[Opening Listed records section]

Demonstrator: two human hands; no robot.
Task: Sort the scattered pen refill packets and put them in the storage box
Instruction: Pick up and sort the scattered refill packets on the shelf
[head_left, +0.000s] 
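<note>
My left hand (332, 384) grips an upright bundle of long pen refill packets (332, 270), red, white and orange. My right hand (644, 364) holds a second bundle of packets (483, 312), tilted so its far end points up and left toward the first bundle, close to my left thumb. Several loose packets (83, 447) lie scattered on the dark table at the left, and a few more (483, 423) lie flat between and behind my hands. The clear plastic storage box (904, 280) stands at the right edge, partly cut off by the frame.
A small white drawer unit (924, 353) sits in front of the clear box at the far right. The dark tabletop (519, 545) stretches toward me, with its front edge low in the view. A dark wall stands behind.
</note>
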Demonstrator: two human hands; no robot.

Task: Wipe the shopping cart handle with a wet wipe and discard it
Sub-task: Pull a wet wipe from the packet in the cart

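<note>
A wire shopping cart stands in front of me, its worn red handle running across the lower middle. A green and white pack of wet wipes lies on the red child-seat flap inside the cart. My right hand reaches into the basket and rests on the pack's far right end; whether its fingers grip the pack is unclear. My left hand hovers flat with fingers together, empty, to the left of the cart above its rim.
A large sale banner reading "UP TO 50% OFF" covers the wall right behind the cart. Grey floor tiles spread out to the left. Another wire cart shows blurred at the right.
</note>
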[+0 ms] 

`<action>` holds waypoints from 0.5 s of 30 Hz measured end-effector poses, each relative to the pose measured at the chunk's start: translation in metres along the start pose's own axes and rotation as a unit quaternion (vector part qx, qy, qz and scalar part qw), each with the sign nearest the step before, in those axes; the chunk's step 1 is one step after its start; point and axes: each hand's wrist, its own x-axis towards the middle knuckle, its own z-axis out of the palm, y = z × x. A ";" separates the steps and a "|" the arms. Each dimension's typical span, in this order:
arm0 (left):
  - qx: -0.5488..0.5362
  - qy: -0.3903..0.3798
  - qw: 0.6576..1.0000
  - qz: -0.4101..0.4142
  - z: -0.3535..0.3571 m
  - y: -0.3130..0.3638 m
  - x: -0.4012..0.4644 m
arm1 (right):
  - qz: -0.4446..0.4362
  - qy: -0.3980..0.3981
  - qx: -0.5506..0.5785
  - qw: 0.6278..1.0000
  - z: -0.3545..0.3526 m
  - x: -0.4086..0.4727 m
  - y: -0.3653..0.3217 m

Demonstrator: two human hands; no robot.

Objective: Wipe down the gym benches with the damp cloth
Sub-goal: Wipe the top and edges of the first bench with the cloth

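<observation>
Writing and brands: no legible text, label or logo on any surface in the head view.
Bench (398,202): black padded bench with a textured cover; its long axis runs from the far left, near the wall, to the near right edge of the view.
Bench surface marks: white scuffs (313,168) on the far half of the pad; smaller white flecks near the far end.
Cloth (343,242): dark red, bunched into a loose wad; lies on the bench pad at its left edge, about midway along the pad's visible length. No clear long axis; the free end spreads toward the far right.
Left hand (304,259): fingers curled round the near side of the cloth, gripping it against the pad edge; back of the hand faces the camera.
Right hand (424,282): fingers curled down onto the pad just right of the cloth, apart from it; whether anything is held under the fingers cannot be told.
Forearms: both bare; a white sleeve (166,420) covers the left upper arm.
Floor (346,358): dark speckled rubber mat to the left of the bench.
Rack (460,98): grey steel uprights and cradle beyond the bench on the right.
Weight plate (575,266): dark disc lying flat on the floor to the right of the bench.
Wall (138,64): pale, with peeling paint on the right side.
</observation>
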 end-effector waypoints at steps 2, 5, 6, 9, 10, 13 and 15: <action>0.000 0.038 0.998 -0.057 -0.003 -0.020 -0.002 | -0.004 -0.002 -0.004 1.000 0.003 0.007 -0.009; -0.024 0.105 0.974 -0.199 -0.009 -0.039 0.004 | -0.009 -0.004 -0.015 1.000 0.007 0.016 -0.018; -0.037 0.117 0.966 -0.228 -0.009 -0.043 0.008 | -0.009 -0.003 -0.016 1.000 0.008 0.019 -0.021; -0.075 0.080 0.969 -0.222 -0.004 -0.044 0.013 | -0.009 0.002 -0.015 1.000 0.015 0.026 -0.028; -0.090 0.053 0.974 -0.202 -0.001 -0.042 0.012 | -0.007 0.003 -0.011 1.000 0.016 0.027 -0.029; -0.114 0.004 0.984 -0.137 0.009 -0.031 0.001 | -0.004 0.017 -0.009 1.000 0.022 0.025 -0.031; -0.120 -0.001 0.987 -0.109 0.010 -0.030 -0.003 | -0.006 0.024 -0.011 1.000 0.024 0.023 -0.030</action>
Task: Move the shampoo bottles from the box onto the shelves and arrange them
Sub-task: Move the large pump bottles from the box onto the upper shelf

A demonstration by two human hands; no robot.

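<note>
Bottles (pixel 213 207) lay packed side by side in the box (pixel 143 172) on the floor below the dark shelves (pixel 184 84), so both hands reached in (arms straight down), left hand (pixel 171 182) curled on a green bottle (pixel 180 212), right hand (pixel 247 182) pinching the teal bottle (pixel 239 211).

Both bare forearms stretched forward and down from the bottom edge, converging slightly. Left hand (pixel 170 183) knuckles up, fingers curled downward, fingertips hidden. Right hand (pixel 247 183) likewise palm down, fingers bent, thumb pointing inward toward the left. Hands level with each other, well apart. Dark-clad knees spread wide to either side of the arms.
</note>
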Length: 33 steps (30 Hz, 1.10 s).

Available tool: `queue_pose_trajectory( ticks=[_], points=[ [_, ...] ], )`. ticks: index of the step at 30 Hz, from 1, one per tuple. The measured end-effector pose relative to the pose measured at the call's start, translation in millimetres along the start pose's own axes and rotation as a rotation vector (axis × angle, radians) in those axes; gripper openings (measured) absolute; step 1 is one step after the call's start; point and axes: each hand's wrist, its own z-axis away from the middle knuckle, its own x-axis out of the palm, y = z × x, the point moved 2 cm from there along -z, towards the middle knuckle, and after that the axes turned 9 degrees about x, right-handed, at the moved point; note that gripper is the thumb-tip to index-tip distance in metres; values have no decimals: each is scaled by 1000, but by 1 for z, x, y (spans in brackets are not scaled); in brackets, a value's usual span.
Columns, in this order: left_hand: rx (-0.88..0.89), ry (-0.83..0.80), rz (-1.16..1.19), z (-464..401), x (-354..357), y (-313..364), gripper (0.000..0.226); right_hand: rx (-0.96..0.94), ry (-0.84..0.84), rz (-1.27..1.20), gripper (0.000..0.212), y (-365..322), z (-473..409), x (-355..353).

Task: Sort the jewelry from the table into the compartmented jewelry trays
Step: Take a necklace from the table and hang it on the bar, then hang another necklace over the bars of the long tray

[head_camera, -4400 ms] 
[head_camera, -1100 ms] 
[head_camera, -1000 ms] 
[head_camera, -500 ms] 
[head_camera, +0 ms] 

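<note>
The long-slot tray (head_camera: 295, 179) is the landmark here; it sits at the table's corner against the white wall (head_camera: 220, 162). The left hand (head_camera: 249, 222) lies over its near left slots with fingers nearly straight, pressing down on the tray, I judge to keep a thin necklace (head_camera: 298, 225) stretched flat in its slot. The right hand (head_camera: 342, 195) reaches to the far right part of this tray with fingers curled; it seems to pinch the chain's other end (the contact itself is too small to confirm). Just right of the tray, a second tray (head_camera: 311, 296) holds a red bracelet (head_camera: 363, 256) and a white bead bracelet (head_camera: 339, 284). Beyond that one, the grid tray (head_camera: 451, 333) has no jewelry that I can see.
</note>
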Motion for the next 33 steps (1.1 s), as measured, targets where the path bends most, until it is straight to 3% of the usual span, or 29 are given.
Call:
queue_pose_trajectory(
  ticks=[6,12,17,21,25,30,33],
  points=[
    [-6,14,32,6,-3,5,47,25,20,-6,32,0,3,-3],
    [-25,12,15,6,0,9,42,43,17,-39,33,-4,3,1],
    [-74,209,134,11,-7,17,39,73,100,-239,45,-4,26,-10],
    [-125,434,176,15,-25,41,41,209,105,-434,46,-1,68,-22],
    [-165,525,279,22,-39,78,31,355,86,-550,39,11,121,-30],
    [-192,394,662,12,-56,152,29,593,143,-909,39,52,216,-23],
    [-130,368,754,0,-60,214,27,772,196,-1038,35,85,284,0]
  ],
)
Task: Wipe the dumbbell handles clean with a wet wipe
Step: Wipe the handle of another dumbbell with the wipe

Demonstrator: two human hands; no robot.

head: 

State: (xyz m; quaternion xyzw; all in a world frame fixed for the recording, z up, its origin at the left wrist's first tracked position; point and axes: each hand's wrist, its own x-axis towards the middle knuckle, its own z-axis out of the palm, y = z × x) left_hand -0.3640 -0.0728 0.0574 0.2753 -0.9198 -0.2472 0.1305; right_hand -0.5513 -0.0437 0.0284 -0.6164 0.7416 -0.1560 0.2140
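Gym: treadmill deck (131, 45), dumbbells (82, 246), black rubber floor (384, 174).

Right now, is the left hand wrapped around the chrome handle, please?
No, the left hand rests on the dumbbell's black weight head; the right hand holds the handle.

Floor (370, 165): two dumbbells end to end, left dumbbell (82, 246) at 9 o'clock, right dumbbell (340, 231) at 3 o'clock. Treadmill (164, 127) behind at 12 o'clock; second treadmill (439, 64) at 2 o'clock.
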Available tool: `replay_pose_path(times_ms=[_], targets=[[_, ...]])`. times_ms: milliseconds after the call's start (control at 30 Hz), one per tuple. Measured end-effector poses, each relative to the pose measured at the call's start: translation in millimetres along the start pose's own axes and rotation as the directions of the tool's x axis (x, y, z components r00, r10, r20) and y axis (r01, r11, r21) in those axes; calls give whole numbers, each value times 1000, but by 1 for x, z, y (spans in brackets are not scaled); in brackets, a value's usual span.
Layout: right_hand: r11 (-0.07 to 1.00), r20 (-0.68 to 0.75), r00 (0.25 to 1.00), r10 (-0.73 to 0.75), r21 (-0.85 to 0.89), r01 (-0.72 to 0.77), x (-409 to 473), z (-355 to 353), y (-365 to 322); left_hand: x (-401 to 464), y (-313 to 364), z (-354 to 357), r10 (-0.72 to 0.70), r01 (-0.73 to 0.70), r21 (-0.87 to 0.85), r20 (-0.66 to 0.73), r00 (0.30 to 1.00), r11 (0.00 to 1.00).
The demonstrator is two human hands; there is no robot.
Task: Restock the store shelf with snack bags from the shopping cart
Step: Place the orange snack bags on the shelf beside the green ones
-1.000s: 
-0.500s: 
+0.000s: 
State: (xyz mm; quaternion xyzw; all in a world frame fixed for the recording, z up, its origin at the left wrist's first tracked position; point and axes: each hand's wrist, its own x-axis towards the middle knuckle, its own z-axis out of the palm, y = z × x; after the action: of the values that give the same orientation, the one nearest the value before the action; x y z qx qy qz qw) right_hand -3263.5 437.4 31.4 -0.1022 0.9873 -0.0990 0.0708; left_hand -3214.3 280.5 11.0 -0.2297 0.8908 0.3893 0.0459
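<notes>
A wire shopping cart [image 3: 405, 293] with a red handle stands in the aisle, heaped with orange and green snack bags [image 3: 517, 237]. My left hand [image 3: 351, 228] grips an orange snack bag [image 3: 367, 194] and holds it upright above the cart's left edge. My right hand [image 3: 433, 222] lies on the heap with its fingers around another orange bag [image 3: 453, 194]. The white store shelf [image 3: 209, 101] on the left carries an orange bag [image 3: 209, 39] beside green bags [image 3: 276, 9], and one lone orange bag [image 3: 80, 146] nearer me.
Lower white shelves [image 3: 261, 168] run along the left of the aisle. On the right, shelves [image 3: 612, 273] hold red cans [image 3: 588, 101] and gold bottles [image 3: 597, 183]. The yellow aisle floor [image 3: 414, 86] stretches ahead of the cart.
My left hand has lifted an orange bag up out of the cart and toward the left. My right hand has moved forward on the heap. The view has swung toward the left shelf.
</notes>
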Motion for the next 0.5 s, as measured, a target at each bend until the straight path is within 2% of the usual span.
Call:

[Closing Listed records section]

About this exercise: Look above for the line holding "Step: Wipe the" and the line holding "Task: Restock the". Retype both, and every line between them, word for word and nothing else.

Written solution:
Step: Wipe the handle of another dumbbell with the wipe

Demonstrator: two human hands; no robot.

head: 

State: (xyz m; quaternion xyzw; all in a world frame fixed for the recording, z up, its origin at the left wrist's first tracked position; point and axes: each hand's wrist, its own x-axis towards the middle knuckle, its own z-axis out of the palm, y = z × x) left_hand -0.3640 -0.0728 0.0574 0.2753 -0.9198 -0.2472 0.1305; right_hand -0.5513 -0.0437 0.0284 -0.6164 0.7416 -0.1560 0.2140
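Gym: treadmill deck (131, 45), dumbbells (82, 246), black rubber floor (384, 174).

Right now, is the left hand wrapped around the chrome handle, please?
No, the left hand rests on the dumbbell's black weight head; the right hand holds the handle.

Floor (370, 165): two dumbbells end to end, left dumbbell (82, 246) at 9 o'clock, right dumbbell (340, 231) at 3 o'clock. Treadmill (164, 127) behind at 12 o'clock; second treadmill (439, 64) at 2 o'clock.
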Available tool: `replay_pose_path(times_ms=[_], targets=[[_, ...]])`. times_ms: milliseconds after the call's start (control at 30 Hz), one per tuple. Measured end-effector poses, each relative to the pose measured at the call's start: translation in millimetres along the start pose's own axes and rotation as the directions of the tool's x axis (x, y, z components r00, r10, r20) and y axis (r01, r11, r21) in those axes; calls give whole numbers, each value times 1000, but by 1 for x, z, y (spans in brackets are not scaled); in brackets, a value's usual span.
Layout: right_hand: r11 (-0.07 to 1.00), r20 (-0.68 to 0.75), r00 (0.25 to 1.00), r10 (-0.73 to 0.75), r21 (-0.85 to 0.89), r01 (-0.72 to 0.77), x (-409 to 473), z (-355 to 353), y (-365 to 322); left_hand: x (-401 to 464), y (-313 to 364), z (-354 to 357), r10 (-0.72 to 0.70), r01 (-0.73 to 0.70), r21 (-0.87 to 0.85), r20 (-0.66 to 0.73), r00 (0.30 to 1.00), r11 (0.00 to 1.00).
The demonstrator is two human hands; there is no robot.
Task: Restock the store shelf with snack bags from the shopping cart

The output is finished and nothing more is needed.